Everyone is different. Some people experience severe and painful cramping while others have milder pain and cramping. Using ibuprofen and paracetamol (Tylenol), hot packs, and a warm shower may help ease the pain and cramping. The most painful cramping usually lasts an hour or two while the pregnancy is passing.

Misoprostol can cause nausea, vomiting, and diarrhea. It can also cause you to feel chilled or shaky and have a slight fever. These are normal side effects of the misoprostol and should resolve within 24 hours.

If you have a fever >100.4F 24 hours after taking misoprostol, please call your provider or seek care from your doctor or the emergency room.

First, check with your provider if you need to seek emergency care. They can help you understand if things are normal or not. If you feel like you need to go to the emergency room and can’t share that you used medication abortion, you can say “I had a positive pregnancy test and I’m now having a lot of bleeding. I want to check that I’m OK.” There is no test that can detect the medications in your system. You only need to tell someone that you used medication if you feel comfortable.

If you have bleeding and cramping, that’s a good sign. If your pregnancy symptoms like nausea go away, that’s also a good sign. Breast tenderness may take a little more time to resolve. You can follow-up with your own doctor for blood testing or ultrasound to see if everything worked or you can take a pregnancy test five to six weeks after the abortion; however, most people know that the abortion worked because they no longer feel pregnant.

If you do not have bleeding or cramping and you are still feeling pregnant after taking the medication, the medication may not have worked. You should contact your provider to see what to do next. They may recommend another round of medication.

Don’t take a pregnancy test until about five to six weeks after using the medication. It takes a little while for the pregnancy hormone to leave your body, so the test is positive after an abortion for a while even if the medication worked.

Yes! You should eat and drink what tastes good to you. Stay hydrated. Some people may want to eat lighter, less greasy foods because the process can cause some nausea.

If cannabis helps you with pain and anxiety, you can use it. If you are not a regular user, now is not the time to start.
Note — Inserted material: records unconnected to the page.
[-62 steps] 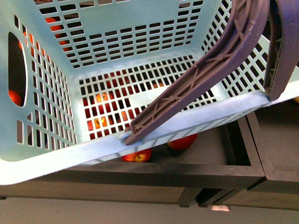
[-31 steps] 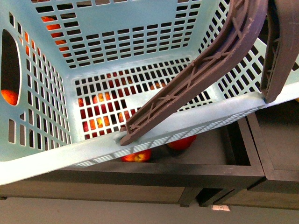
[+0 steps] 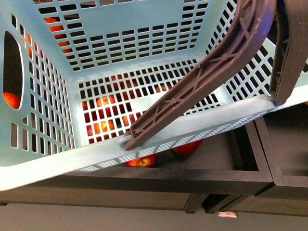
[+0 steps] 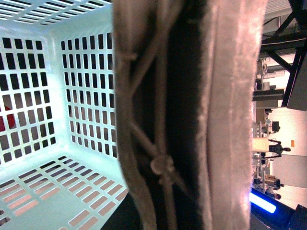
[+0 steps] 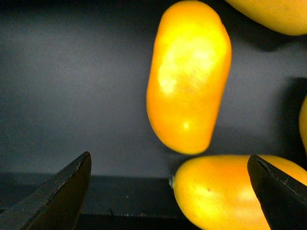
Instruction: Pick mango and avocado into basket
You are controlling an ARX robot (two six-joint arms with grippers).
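Teal basket [image 3: 144, 29] is hanging tilted over the dark bins [image 3: 216, 161], and its brown handle [image 4: 192, 115] is filling my left wrist view. I am judging that the left arm is carrying it, though its jaws are showing nowhere. The right arm's jaws are standing wide before a mango [image 5: 188, 76] lying in its bin, lining up a grasp. No avocado is showing.

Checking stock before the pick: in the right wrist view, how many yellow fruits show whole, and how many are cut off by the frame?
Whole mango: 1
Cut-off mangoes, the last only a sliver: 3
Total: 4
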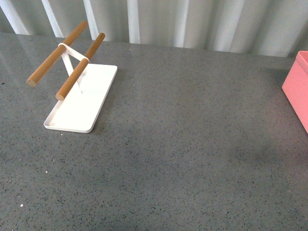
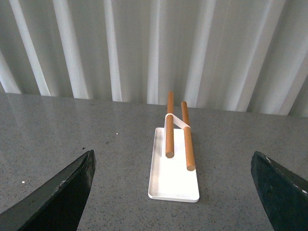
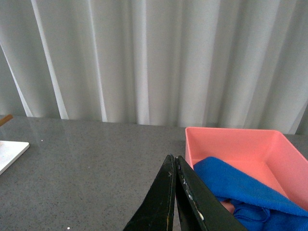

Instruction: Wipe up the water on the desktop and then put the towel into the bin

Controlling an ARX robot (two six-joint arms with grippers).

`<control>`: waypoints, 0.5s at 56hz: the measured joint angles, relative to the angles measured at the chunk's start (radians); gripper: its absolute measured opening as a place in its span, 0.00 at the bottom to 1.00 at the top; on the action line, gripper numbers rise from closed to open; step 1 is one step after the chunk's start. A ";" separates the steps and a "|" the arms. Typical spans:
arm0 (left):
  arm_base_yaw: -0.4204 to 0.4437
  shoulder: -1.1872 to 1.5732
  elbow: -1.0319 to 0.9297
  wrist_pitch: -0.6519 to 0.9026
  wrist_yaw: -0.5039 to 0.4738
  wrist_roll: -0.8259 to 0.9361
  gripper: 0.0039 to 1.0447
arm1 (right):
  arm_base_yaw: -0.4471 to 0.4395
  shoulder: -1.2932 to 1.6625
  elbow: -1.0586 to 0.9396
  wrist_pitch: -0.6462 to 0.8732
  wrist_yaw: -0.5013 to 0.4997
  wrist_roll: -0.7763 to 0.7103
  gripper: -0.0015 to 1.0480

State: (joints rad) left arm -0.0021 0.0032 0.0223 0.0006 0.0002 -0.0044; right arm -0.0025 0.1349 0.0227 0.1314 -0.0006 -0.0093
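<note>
The bright blue towel lies inside the salmon-pink bin in the right wrist view. The bin's corner shows at the right edge of the front view; the towel is hidden there. The dark grey speckled desktop fills the front view, and I see no water on it. My right gripper is shut and empty, its tips just outside the bin's near wall. My left gripper is open and empty, its fingers wide apart above the desktop. Neither arm shows in the front view.
A flat white tray with two wooden bars on a white stand sits at the desktop's back left; it also shows in the left wrist view, straight ahead of the left gripper. Pale curtains hang behind the desktop.
</note>
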 joint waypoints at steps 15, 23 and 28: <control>0.000 -0.001 0.000 0.000 0.000 0.000 0.94 | 0.000 -0.130 0.000 -0.130 0.000 0.000 0.03; 0.000 -0.001 0.000 0.000 0.000 0.000 0.94 | 0.000 -0.130 0.000 -0.130 0.000 0.000 0.07; 0.000 -0.001 0.000 0.000 0.000 0.000 0.94 | 0.000 -0.130 0.000 -0.130 0.000 0.000 0.20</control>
State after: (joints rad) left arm -0.0021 0.0021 0.0223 0.0006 -0.0002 -0.0044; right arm -0.0025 0.0044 0.0227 0.0017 -0.0006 -0.0097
If you decide to use cannabis, remember to “start low and go slow” so you can see how you feel.

People can have bleeding and cramping that comes and goes for a month or more after taking medication abortion. Bleeding and cramping may stop for a few days and then return. That’s normal.

Most people’s period returns in six to eight weeks after taking medication abortion. The first period may be heavier or longer than usual with a change in color or clotting.

After medication abortion you can do any activity that you feel ready to. There are no restrictions on activities. Listen to your body—if you are tired, you may want to do lighter activities until you feel ready. If you do heavier activities and your bleeding and cramping get worse, rest a little bit and try again tomorrow.